> Activity:
Whenever the string "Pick" appears in a line below, please copy the line out.

> Records for this exercise:
◆ ◆ ◆ ◆

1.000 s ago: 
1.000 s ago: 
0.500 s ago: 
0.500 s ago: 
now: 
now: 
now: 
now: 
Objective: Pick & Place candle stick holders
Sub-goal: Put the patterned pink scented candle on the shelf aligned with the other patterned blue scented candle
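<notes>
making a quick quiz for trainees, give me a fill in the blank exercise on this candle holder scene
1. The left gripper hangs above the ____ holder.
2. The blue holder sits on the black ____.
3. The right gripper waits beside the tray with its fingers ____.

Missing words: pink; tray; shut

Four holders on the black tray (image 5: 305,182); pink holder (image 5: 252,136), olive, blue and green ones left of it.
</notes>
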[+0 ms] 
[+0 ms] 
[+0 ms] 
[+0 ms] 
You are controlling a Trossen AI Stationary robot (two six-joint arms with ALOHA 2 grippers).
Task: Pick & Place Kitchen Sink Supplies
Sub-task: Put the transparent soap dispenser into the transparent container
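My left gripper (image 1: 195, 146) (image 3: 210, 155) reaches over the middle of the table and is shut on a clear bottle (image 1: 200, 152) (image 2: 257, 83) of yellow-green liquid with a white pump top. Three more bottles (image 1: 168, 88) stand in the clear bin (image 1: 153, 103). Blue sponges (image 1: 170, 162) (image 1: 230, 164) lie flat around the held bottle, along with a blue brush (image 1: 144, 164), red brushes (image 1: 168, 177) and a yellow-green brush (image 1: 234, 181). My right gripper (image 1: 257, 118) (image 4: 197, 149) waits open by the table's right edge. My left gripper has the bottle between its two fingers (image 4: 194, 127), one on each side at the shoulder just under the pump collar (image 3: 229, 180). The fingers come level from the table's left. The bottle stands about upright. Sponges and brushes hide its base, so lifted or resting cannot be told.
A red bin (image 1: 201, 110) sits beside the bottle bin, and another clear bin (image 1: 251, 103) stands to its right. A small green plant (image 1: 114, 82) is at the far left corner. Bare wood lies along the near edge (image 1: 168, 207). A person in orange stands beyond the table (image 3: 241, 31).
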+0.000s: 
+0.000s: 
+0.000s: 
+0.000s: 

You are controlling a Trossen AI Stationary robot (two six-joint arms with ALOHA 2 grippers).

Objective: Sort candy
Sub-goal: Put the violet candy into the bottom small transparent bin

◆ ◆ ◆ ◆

> Completed exercise:
Objective: Pick & Place candle stick holders
Task: Pick & Place Kitchen Sink Supplies

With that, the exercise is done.